Modern Kubernetes has evolved to provide the primitives needed for stateful workloads (StatefulSets, persistent volumes, stable network identities), and more importantly, the Operator pattern has emerged to encode database-specific operational knowledge into self-healing controllers. Today, running MongoDB on Kubernetes isn't just viable—when done correctly, it can provide better reliability, easier scaling, and more consistent operations than traditional deployment methods.

But here's the critical insight: not all deployment methods are created equal. The path from "Hello World" to production-grade MongoDB on Kubernetes passes through several maturity levels, each solving different problems. This document explains what those levels are, which approaches are production-ready, and why Project Planton chose the Percona Operator as its default backend.

The Evolution: From Anti-Patterns to Production

Understanding how to deploy MongoDB on Kubernetes requires understanding the maturity spectrum—what works, what doesn't, and why.

Level 0: The Anti-Pattern (Deployments and ReplicaSets)

What it is: Using standard Kubernetes Deployment or ReplicaSet controllers to run MongoDB pods.

Why it fails: Kubernetes excels at managing stateless applications where pods are fungible—if one fails, the controller simply creates a new one with a fresh identity and empty storage. This is fundamentally incompatible with a stateful database:

  1. Loss of Identity: A new pod gets a new hostname and IP address. For a MongoDB replica set, this new pod is an unknown entity, not the member that disappeared. The cluster loses quorum and requires manual intervention.

  2. Loss of State: A new pod gets fresh, empty storage. The data from the failed pod is gone.

This is an impedance mismatch: Kubernetes abstracts away state and identity, while a database's entire value is its state and identity.

Verdict: Never use this approach for any database workload.

Level 1: The Foundation (StatefulSets)

What it is: Using Kubernetes StatefulSet controllers, which provide stable network identities (predictable hostnames like mongo-0, mongo-1) and stable, persistent storage that survives pod restarts.

What it solves: StatefulSets fix the anti-pattern by ensuring that when mongo-0 fails and restarts, it reconnects to its exact same persistent volume with its same hostname. The database cluster recognizes it as the same member returning, not a new entity.

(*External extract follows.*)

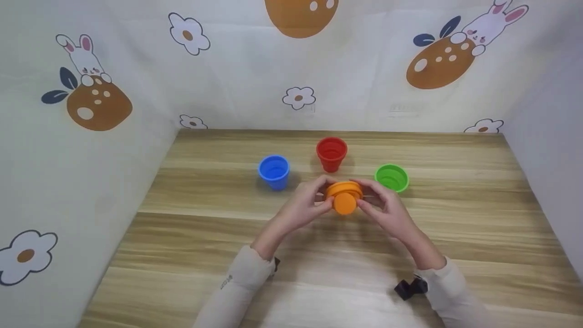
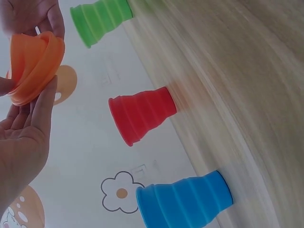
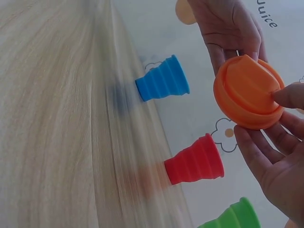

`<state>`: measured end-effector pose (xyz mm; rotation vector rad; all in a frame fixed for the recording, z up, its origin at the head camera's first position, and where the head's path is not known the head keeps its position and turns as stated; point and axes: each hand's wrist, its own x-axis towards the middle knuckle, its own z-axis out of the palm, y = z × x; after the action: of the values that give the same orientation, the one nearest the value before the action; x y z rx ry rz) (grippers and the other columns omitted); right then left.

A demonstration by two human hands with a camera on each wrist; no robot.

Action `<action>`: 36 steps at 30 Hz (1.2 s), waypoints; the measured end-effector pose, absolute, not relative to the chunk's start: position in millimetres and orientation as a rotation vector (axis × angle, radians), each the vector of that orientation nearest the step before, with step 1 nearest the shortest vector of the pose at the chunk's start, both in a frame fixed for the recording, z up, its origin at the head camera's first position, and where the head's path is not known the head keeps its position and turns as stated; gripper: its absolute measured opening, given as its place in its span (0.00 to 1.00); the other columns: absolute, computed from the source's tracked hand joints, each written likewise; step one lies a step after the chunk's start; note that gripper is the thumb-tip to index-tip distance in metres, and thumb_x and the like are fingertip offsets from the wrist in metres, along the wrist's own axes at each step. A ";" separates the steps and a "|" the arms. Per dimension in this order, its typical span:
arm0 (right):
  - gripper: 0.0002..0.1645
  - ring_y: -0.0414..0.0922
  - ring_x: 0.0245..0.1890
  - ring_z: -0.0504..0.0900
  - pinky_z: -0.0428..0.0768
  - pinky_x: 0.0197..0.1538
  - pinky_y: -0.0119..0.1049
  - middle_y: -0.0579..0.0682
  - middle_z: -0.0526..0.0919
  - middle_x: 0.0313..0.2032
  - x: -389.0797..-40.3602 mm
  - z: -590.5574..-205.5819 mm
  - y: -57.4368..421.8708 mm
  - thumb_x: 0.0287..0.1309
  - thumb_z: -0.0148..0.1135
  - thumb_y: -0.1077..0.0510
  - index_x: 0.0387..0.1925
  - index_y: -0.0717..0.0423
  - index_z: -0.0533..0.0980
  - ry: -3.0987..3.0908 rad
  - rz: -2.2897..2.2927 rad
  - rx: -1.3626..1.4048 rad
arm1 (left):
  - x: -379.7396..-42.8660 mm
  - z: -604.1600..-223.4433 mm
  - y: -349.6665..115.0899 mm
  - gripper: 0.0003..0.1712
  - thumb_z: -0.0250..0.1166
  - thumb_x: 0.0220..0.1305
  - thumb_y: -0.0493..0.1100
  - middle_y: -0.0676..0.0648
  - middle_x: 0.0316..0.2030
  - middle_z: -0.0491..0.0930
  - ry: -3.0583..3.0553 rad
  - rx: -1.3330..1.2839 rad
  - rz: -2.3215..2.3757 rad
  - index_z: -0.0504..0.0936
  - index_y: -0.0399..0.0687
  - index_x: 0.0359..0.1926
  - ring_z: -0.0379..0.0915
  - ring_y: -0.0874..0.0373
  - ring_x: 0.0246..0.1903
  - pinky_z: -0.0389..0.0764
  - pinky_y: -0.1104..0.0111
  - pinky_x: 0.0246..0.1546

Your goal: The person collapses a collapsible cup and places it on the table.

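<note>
Both hands hold an orange collapsible cup (image 1: 345,203) above the table, its round base facing the head camera. My left hand (image 1: 303,206) pinches its left side between thumb and fingers, and my right hand (image 1: 388,210) does likewise on the right. In the right wrist view the orange cup (image 3: 249,92) is partly folded, its wall slanted inside the wider rim ring. Beyond the hands stand a blue cup (image 1: 274,172), a red cup (image 1: 331,154) and a green cup (image 1: 391,178), all upright. The green one is close to my right fingers.
The wood-grain table (image 1: 205,237) meets a patterned cloth wall (image 1: 246,68) behind the cups, with more pale walls at left and right. A black wrist device (image 1: 411,288) sits by the right sleeve.
</note>
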<state>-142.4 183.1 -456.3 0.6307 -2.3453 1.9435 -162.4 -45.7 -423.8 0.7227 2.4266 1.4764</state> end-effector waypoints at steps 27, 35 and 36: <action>0.26 0.35 0.53 0.81 0.82 0.56 0.28 0.37 0.83 0.52 -143.1 -456.1 179.7 0.61 0.59 0.74 0.61 0.74 0.67 -2.207 2.149 0.646 | -161.3 -423.9 -44.7 0.19 0.60 0.67 0.32 0.43 0.55 0.81 2.448 0.708 1.618 0.75 0.43 0.58 0.79 0.52 0.55 0.84 0.64 0.53; 0.25 0.36 0.51 0.82 0.84 0.53 0.29 0.40 0.83 0.49 -142.8 -455.6 177.8 0.60 0.60 0.75 0.60 0.73 0.69 -2.230 2.122 0.559 | -161.2 -424.3 -43.5 0.19 0.60 0.67 0.33 0.43 0.54 0.81 2.445 0.720 1.617 0.74 0.42 0.58 0.79 0.53 0.53 0.85 0.63 0.53; 0.25 0.36 0.51 0.82 0.84 0.53 0.29 0.40 0.83 0.49 -142.7 -455.2 177.5 0.60 0.60 0.75 0.59 0.73 0.69 -2.230 2.120 0.552 | -161.3 -424.5 -43.3 0.19 0.60 0.67 0.32 0.43 0.53 0.81 2.440 0.722 1.621 0.74 0.42 0.58 0.79 0.52 0.53 0.84 0.61 0.53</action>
<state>-142.7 177.5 -455.2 0.5523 -2.2305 2.1199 -161.3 -43.3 -424.5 0.7218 2.4400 1.6206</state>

What it doesn't solve: StatefulSets are just primitives. They don't understand MongoDB's replica set topology, election logic, or operational requirements. This creates a "Day 2" operations gap:

  • No application logic: StatefulSets don't know how to initialize a replica set, manage elections, or perform graceful primary step-downs.
  • Manual scaling: Scaling from 3 to 4 pods doesn't automatically run rs.add() to add the new member to the MongoDB cluster.
  • Orphaned storage: StatefulSets don't delete PersistentVolumeClaims when scaled down, leaving expensive volumes stranded.

Verdict: Necessary foundation, but insufficient alone. You need automation on top of this.

Level 2: The "Helm Trap" (Helm Charts)

What it is: Using Helm charts (like the popular Bitnami MongoDB chart) to package and deploy MongoDB on Kubernetes.

What it solves: Helm simplifies "Day 1" installation by templating all the required Kubernetes YAML (StatefulSets, Services, Secrets, ConfigMaps) into a single, configurable package. A simple helm install gives you a running MongoDB cluster in minutes.

The trap: This simplicity creates a false sense of production-readiness. Teams achieve a trivial installation and only hit the wall later, when they need "Day 2" operations. Helm is a client-side, stateless templating tool—it has no runtime controller and thus cannot automate:

  • Backups: The Bitnami chart requires manual mongodump commands or separate tools like Velero.
  • Failover: Helm plays no role in runtime operations; MongoDB's native replica set handles this, but without advanced automation.
  • Safe upgrades: helm upgrade just re-templates and applies YAML. It has no application-specific knowledge to perform a safe, rolling upgrade (e.g., upgrade secondaries first, then step down and upgrade the primary).
  • Resource cleanup: Helm doesn't track PVCs created by StatefulSets, leaving orphaned volumes after helm uninstall.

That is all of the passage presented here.